During the mid-1950s he landed uncredited bit parts in such B-films as Revenge of the Creature (1955) and Tarantula (1955) while digging swimming pools and driving a garbage truck to supplement his income. In 1958, he landed his first consequential acting role in the long-running TV show Rawhide (1959) with Eric Fleming. Although only a secondary player the first seven seasons, he was promoted to series star when Fleming departed--both literally and figuratively--in its final year, along the way becoming a recognizable face to television viewers around the country.

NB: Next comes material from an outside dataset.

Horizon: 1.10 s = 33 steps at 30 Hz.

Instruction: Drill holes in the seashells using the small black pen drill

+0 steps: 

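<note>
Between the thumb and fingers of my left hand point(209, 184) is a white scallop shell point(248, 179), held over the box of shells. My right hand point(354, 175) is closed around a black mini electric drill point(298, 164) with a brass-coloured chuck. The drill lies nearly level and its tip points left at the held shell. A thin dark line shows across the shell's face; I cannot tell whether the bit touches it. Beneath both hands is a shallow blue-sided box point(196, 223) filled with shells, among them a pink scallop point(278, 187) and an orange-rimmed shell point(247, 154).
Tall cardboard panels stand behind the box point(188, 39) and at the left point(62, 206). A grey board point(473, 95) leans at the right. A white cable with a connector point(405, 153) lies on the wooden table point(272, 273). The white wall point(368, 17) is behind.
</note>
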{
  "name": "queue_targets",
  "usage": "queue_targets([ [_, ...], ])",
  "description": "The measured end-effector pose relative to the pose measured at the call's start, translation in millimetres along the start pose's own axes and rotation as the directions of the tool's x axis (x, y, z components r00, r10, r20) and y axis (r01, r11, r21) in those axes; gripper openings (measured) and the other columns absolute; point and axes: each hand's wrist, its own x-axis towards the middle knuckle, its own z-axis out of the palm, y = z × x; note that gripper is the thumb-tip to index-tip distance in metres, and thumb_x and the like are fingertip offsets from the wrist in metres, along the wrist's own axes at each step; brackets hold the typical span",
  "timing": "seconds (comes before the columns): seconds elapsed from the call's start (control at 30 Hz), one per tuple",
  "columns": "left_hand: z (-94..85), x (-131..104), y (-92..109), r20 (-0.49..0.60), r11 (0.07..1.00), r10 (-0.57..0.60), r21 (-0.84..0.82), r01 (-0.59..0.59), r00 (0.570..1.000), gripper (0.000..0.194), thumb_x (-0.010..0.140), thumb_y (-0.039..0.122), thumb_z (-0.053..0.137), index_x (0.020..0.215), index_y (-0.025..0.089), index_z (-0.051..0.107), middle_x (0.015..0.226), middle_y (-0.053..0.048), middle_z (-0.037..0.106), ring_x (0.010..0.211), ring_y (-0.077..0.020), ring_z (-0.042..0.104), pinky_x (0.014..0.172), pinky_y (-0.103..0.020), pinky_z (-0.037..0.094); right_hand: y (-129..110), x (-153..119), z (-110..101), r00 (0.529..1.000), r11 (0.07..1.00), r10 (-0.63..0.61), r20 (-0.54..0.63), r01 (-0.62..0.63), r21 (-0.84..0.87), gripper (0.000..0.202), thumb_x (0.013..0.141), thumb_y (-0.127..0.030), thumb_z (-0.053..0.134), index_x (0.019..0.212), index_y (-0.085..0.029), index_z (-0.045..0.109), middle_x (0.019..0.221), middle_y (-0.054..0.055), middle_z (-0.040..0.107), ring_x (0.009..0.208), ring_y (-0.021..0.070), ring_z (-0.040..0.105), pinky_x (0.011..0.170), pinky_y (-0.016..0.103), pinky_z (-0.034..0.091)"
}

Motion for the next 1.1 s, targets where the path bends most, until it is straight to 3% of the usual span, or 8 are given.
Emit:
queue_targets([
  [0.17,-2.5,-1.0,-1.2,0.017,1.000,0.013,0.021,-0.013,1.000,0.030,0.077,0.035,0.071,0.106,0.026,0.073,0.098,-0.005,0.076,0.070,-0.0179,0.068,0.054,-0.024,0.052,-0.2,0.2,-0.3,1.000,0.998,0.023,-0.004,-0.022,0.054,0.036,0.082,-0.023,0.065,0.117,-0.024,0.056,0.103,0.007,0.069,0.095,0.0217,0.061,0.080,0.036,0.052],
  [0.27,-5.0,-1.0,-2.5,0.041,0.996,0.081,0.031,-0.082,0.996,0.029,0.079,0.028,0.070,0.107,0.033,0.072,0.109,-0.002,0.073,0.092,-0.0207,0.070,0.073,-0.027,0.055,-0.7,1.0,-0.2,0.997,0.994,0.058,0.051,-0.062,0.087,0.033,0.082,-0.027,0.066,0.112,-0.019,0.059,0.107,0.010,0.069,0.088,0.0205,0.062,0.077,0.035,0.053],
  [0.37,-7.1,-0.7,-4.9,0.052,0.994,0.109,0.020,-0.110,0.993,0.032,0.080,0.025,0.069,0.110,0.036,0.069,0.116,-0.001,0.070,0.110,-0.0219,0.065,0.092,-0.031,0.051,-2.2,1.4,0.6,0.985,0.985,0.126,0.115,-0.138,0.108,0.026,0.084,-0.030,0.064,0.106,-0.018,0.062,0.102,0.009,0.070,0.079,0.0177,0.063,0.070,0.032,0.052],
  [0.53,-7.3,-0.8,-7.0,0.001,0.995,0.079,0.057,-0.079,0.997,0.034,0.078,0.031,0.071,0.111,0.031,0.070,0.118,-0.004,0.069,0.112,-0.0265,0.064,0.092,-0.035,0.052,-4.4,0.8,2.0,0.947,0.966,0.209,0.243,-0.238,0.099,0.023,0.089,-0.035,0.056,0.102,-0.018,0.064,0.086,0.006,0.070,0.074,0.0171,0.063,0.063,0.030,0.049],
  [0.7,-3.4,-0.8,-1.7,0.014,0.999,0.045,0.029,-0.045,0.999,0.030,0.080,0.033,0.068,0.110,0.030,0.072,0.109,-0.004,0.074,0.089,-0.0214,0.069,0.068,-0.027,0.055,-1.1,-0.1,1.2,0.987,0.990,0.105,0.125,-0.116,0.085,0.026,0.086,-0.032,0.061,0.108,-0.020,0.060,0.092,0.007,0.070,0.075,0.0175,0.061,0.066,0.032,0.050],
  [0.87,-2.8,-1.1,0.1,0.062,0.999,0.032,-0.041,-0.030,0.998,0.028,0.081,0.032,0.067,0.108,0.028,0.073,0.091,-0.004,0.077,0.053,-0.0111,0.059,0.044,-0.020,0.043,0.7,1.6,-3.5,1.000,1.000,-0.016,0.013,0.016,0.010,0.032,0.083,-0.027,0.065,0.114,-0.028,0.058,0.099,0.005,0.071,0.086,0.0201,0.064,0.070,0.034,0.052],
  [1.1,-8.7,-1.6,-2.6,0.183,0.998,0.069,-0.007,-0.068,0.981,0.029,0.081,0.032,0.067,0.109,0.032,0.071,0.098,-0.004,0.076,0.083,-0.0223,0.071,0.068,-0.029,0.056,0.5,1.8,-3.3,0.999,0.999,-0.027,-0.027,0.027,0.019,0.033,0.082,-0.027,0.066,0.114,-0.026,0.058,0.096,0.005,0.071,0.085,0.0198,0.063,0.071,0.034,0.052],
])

Eastwood's big-screen breakthrough came as The Man with No Name in Sergio Leone's trilogy of excellent spaghetti westerns: A Fistful of Dollars (1964), For a Few Dollars More (1965), and The Good, the Bad and the Ugly (1966). The movies were shown exclusively in Italy during their respective copyright years with Enrico Maria Salerno providing the voice of Eastwood's character, finally getting American distribution in 1967-68. As the last film racked up respectable grosses, Eastwood, 37, rose from a barely registering actor to sought-after commodity in just a matter of months. Again a success was the late-blooming star's first U.S.-made western, Hang 'Em High (1968). He followed that up with the lead role in Coogan's Bluff (1968) (the loose inspiration for the TV series McCloud (1970)), before playing second fiddle to Richard Burton in the World War II epic Where Eagles Dare (1968) and Lee Marvin in the bizarre musical Paint Your Wagon (1969). In Two Mules for Sister Sara (1970) and Kelly's Heroes (1970), Eastwood leaned in an experimental direction by combining tough-guy action with offbeat humor.
1971 proved to be his busiest year in film. He starred as a sleazy Union soldier in The Beguiled (1971) to critical acclaim, and made his directorial debut with the classic erotic thriller Play Misty for Me (1971). His role as the hard edge police inspector in Dirty Harry (1971), meanwhile, boosted him to cultural icon status and helped popularize the loose-cannon cop genre. Eastwood put out a steady stream of entertaining movies thereafter: the westerns Joe Kidd (1972), High Plains Drifter (1973) and The Outlaw Josey Wales (1976) (his first of six onscreen collaborations with then live-in love Sondra Locke), the Dirty Harry sequels Magnum Force (1973) and The Enforcer (1976), the action-packed road adventures Thunderbolt and Lightfoot (1974) and The Gauntlet (1977), and the prison film Escape from Alcatraz (1979). He branched out into the comedy genre in 1978 with Every Which Way But Loose (1978), which became the biggest hit of his career up to that time; taking inflation into account, it still is. In short, The Eiger Sanction (1975) notwithstanding, the 1970s were nonstop success for Eastwood.
Eastwood kicked off the 1980s with Any Which Way You Can (1980), the blockbuster sequel to Every Which Way but Loose. The fourth Dirty Harry film, Sudden Impact (1983), was the highest-grossing film of the franchise and spawned his trademark catchphrase: "Make my day." He also starred in Bronco Billy (1980), Firefox (1982), Tightrope (1984), City Heat (1984), Pale Rider (1985) and Heartbreak Ridge (1986), all of which were solid hits, with Honkytonk Man (1982) being his only commercial failure of the period. In 1988, he did his fifth and final Dirty Harry movie, The Dead Pool (1988). Although it was a success overall, it did not have the box office punch the previous films had. About this time, with outright bombs like Pink Cadillac (1989) and The Rookie (1990), it seemed Eastwood's star was declining as it never had before. He then started taking on low-key projects, directing Bird (1988), a biopic of Charlie Parker that earned him a Golden Globe, and starring in and directing White Hunter Black Heart (1990), an uneven, loose biopic of John Huston (both films had a limited release).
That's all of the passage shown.